# BRIEF:
Give back the exact lines of the material below from the one containing "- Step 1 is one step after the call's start" through the one containing "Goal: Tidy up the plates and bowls", and no pictures.

# INFORMATION SUPPLIED:
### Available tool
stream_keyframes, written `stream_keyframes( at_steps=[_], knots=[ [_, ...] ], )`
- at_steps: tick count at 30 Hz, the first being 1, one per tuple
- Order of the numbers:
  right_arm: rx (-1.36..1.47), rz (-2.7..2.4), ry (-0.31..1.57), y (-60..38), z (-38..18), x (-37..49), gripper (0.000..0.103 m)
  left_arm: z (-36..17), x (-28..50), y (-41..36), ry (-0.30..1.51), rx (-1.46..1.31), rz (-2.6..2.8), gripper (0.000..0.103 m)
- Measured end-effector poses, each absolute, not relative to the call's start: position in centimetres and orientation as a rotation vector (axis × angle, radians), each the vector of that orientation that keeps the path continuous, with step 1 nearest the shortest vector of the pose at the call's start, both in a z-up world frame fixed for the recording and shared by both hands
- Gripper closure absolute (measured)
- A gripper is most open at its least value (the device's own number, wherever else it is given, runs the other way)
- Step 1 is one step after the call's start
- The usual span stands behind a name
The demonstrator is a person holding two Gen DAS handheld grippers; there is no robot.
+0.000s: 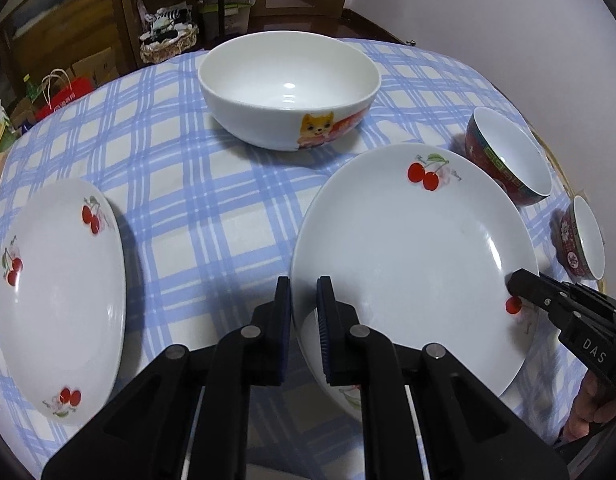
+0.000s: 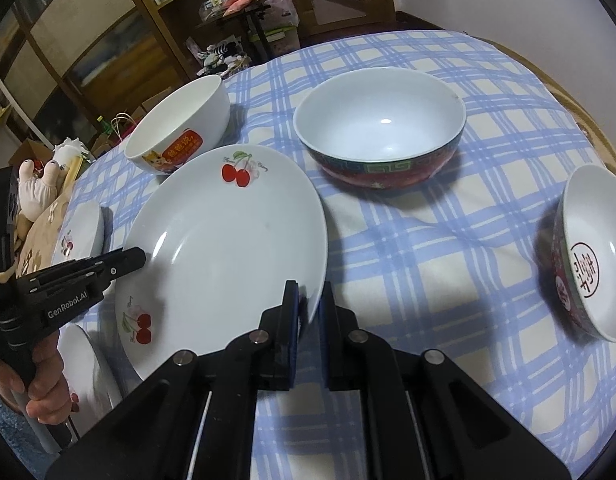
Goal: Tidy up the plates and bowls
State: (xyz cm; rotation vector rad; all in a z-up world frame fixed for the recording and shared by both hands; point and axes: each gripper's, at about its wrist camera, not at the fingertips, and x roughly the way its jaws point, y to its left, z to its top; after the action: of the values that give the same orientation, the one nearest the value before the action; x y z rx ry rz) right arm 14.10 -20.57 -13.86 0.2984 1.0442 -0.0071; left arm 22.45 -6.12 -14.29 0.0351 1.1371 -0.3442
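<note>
Underneath, plate [image 1: 408, 264] largely hides another dish [image 1: 328, 376].

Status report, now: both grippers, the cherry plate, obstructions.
Left gripper and right gripper both shut on cherry plate, opposite rims. Plate lifted, tilted. White bowl and red bowl stand just beyond.

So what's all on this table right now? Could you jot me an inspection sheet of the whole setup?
Surface: table under a blue-and-white checked cloth.
Job's things: large cherry plate held at both rims; second cherry plate flat on the cloth; white dog-print bowl; large red bowl; small red bowl with a red character inside.
Clutter: nothing seen on the cloth.
Grippers: left gripper shut on the large plate's rim; right gripper shut on its opposite rim.
Cables: nothing seen.
Surroundings: wooden cabinet, cluttered shelves, bags on the floor.
</note>
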Motion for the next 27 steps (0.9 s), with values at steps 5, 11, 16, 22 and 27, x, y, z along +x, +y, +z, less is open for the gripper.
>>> stream_keyframes(
  at_steps=[5,11,16,22,27],
  knots=[
    [0.297,0.003,1.054,-20.4,-13.6,13.5,0.094,-13.8,21.7,-6.1,1.14,0.065,-0.328,0.091],
    [0.281,-0.004,1.062,-20.3,-13.2,12.8,0.094,-13.9,21.4,-5.6,1.158,0.03,-0.343,0.094],
    [0.304,-0.021,1.068,-20.9,-12.8,11.8,0.094,-14.1,20.9,-5.7,1.17,0.011,-0.377,0.095],
    [0.288,-0.04,1.072,-20.9,-12.3,10.8,0.094,-14.1,20.3,-6.1,1.172,-0.002,-0.398,0.095],
    [0.312,-0.053,1.083,-21.8,-11.6,9.3,0.094,-13.0,18.7,-6.9,1.172,0.014,-0.435,0.095]
  ],
)
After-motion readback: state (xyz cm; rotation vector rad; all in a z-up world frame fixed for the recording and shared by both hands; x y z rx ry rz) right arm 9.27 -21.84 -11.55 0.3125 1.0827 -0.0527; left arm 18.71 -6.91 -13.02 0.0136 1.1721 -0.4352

# EXERCISE ANSWER:
- Step 1 is one step after the call's start
- The usual span stands behind a name
The demonstrator is a person holding two Gen DAS handheld grippers; there is no robot.
+0.000s: 
+0.000s: 
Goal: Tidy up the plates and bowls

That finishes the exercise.